Dal momento che il nostro paese è al terzo posto mondiale con la sua 'industria dei falsi', a riprova di una maggiore attitudine a copiare che a creare, alimentata anche da una scarsa opera di sensibilizzazione sui danni della pirateria, che parta dalla scuola ed educhi alla valorizzazione e al rispetto della proprietà intellettuale. Cosa questa che, in forma anche di fumetti e cartoons, avviene invece, fin dalla scuola elementare, in Giappone, che è il paese che nella prima fase di grandioso sviluppo industriale postbellico ha elevato ad arte la capacità di 'copiare' le idee e i prodotti di successo altrui.

Tuttavia il vero problema dell'Italia non è tanto la scarsità di innovazioni e invenzioni quanto la loro protezione sui mercati internazionali.

Come ribadisce Luigi Boggio, senior partner dello Studio Torta di Torino, una delle maggiori strutture di consulenza in proprietà industriale, 'è la cultura del brevetto che dà forza alle nuove ideeÉ ma nel nostro paese sono poche le aziende che utilizzano gli strumenti che offre la legislazione nazionale e internazionale per brevettare le invenzioni e proteggere i know-how aziendali, e così difenderli da contraffazioni o indebite sottrazioni'.

In altre parole, avere buone idee non basta, bisogna brevettarle. Ma per farlo occorre avere esperienza internazionale e consapevolezza del valore dei cosiddetti intangibile assets, cosa che quasi sempre manca alle aziende di piccole dimensioni, che però rappresentano gran parte del tessuto produttivo italiano.

Ecco dunque che la sfida dei prossimi anni la si gioca, forse più che sulla capacità di innovazione di prodotto e di processo, sulla cultura che deve spingere le imprese a difendere nel tempo e sostenere, in tutti i mercati in cui operano, e non solo in quello nazionale, le idee buone e nuove.

Attualmente, infatti, si brevetta molto a livello nazionale.

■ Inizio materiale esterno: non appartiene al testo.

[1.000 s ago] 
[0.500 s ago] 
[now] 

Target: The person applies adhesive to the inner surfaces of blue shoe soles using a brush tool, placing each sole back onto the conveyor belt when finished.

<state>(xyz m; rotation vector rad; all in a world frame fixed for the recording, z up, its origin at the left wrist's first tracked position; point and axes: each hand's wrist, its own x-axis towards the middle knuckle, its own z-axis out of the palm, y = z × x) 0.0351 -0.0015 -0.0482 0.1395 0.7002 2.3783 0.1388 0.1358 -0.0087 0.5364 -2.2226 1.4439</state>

Secondo un censimento curato dalla Camera di commercio di Milano nel 2003 sono state depositate 59 mila domande di brevetto (relative a invenzioni vere e proprie, marchi, disegni industriali e nuovo metodi per usare tecnologie già conosciute).

Ma a livello europeo le richieste di brevetto italiane, nello stesso anno, sono state solamente 3.676. Dato questo che colloca il nostro paese al sesto posto, ma nettamente distanziati da Francia (7.431) e soprattutto Germania (22.701) che sono i due paesi di testa (nel mondo però sono in testa gli Stati Uniti d'America con 31.863).

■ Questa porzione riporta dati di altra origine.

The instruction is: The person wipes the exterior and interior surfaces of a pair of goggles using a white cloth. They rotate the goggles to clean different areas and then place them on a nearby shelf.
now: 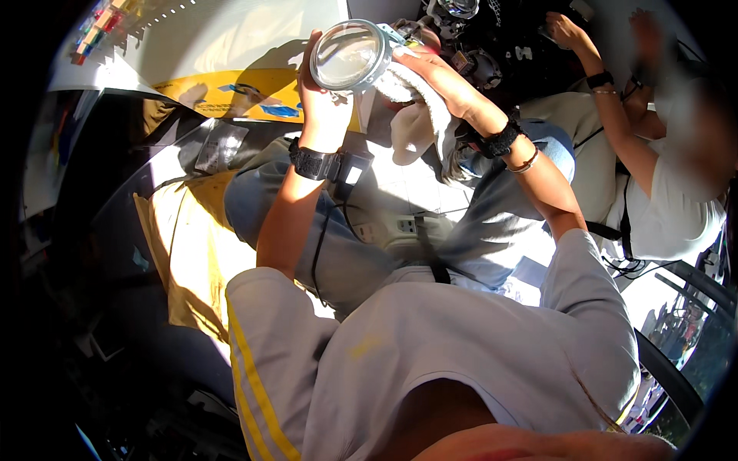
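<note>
My left hand (326,111) grips a round, clear, glass-like object with a grey rim (350,55) by its left side and underside. Its clear round face is turned up toward me. From the right, my right hand (440,77) presses a whitish cloth (419,127) against the object's rim, fingers stretched over the cloth. The cloth's loose end hangs below that hand. What lies under the right fingers is partly hidden.
A white surface with a yellow printed sheet (231,92) lies beyond my left hand. Dark and shiny gear (480,69) sits at the far right. Another person's hand (567,31) reaches in there. A yellow cloth (196,253) is at my left.
</note>
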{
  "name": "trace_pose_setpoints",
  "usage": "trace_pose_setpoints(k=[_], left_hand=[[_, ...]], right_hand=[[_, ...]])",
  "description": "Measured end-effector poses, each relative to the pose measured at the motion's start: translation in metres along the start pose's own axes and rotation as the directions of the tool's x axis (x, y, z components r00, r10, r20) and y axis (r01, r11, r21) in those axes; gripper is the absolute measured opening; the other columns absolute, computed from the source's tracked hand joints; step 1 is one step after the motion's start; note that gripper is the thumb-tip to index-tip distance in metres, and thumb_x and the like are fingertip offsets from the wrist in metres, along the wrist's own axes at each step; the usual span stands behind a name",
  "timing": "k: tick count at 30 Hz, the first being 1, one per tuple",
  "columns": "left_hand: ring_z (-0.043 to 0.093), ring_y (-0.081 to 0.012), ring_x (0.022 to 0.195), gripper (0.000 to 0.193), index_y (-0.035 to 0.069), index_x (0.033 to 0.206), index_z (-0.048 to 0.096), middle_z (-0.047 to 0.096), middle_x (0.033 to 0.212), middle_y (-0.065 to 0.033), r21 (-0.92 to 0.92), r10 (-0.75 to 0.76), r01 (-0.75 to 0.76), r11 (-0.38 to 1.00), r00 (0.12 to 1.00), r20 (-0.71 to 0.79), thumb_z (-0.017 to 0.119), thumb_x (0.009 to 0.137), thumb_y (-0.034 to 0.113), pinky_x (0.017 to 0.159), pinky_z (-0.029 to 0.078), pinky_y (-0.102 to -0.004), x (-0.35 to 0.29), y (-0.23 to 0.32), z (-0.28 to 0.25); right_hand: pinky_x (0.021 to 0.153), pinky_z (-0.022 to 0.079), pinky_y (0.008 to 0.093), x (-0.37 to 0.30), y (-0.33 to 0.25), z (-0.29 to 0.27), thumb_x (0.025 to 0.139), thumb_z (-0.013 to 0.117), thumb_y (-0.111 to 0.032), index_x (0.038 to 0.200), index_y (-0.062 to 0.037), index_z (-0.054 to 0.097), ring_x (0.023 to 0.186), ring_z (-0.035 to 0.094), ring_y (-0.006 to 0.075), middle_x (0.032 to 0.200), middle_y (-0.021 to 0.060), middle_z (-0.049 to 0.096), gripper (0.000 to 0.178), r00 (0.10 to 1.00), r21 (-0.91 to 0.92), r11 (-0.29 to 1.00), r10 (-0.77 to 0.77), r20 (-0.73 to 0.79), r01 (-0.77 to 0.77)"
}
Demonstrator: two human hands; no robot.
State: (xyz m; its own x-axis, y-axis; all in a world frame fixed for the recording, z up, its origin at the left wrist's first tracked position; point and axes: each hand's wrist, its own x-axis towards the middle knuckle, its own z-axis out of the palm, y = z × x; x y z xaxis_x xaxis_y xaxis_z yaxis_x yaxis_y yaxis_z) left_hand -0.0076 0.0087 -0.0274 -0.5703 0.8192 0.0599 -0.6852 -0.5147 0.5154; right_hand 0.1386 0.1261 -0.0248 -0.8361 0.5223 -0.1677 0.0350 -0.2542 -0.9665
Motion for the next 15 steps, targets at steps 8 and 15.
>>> trace_pose_setpoints(k=[8, 15], left_hand=[[0.040, -0.0003, 0.043, 0.026, 0.002, 0.069, 0.064, 0.052, 0.054, 0.0049, 0.581, 0.096, 0.035, 0.813, 0.976, -0.194, 0.062, 0.087, 0.022, 0.040, 0.026, -0.0171, 0.002, 0.014, 0.029], [0.051, -0.0042, 0.065, 0.013, -0.003, 0.083, 0.062, 0.059, 0.075, 0.0014, 0.778, 0.244, -0.220, 0.588, 0.966, 0.088, 0.051, 0.086, 0.003, 0.056, 0.041, -0.0197, -0.004, -0.003, 0.020]], right_hand=[[0.062, 0.039, 0.0183, -0.020, -0.026, -0.008, 0.097, 0.044, -0.017, 0.091, 0.0035, 0.060, 0.068, 0.049, 0.0046, 0.081, 0.0003, 0.061, 0.026, 0.334, -0.500, 0.445, -0.894, -0.299, 0.743], [0.097, 0.027, 0.0483, -0.021, -0.027, 0.048, 0.072, 0.067, -0.020, 0.097, -0.0126, 0.067, 0.110, 0.051, 0.0227, 0.116, 0.0020, 0.059, 0.026, 0.478, -0.850, -0.063, -0.804, 0.354, 0.524]])
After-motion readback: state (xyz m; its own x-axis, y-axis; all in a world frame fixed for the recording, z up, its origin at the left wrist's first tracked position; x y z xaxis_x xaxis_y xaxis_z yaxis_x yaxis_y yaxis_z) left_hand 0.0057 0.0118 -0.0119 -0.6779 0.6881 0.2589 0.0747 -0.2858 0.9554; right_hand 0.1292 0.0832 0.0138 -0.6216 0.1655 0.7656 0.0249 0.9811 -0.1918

Ma forse più significativo è considerare le domande di brevetto europeo per milione di abitanti, in modo da equiparare paesi con differente numero di popolazione e poter fare anche il conto del numero ipotetico di 'teste pensanti'.

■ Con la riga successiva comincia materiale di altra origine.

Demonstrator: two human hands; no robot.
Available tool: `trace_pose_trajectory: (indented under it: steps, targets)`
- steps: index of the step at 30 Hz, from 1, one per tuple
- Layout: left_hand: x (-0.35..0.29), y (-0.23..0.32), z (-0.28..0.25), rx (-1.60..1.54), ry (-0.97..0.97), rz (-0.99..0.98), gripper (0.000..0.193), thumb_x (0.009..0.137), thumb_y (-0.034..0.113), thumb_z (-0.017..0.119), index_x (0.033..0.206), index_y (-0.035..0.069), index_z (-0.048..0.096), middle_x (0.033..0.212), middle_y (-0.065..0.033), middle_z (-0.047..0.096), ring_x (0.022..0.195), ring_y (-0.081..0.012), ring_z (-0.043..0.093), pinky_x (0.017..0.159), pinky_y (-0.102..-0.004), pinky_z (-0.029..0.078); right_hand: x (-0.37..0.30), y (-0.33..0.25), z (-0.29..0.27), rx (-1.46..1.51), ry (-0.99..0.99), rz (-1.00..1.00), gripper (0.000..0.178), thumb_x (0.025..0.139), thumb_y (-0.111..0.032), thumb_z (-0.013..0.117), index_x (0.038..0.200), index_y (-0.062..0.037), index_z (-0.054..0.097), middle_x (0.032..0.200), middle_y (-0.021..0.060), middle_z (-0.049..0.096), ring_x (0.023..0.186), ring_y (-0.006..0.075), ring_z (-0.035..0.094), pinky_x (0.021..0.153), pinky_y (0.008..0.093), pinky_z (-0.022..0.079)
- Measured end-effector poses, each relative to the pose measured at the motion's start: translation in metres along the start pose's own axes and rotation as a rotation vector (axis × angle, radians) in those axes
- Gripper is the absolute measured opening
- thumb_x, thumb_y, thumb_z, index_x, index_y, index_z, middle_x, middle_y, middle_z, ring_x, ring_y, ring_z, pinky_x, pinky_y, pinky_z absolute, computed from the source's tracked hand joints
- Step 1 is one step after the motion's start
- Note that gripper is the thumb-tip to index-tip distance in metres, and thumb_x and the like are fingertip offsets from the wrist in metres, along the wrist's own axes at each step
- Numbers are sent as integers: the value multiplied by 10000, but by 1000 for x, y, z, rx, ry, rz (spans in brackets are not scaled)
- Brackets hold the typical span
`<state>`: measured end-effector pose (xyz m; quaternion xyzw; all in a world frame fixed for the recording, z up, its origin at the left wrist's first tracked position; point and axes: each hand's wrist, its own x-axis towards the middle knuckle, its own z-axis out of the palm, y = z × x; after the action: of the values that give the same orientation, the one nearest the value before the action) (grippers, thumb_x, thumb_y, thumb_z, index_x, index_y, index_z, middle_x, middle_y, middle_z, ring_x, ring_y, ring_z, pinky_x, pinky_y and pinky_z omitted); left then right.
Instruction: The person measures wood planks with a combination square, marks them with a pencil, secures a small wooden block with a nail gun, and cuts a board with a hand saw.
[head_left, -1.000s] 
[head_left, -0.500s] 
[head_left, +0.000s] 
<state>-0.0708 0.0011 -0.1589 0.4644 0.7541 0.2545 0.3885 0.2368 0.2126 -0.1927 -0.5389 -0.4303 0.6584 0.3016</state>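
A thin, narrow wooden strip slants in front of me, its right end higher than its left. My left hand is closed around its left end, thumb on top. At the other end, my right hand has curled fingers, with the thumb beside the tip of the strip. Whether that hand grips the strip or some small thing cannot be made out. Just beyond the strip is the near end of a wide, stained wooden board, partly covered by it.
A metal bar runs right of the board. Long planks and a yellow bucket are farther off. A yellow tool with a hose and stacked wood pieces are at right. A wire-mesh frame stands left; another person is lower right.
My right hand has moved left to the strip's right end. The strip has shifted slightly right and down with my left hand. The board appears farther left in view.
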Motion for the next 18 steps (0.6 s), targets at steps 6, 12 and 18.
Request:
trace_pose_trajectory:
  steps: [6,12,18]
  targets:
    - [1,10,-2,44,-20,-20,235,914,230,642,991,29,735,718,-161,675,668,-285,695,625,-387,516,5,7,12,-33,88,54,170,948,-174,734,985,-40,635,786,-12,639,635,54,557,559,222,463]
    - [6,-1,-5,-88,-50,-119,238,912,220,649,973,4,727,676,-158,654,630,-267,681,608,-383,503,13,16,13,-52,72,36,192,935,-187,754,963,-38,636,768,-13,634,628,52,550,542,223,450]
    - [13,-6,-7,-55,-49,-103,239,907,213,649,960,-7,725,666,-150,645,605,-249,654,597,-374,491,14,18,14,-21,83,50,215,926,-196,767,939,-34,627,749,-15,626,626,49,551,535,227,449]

Così conteggiando, come fa un rapporto di Eurostat riferito al 2002, in testa ci sono Svezia e Finlandia, mentre l'Italia cede altre due posizioni, confermando, appunto, come il 'tasso inventivo e innovativo' del paese sia notevolmente inferiore a quello necessario per reggere, anziché subire, le sfide della globalizzazione.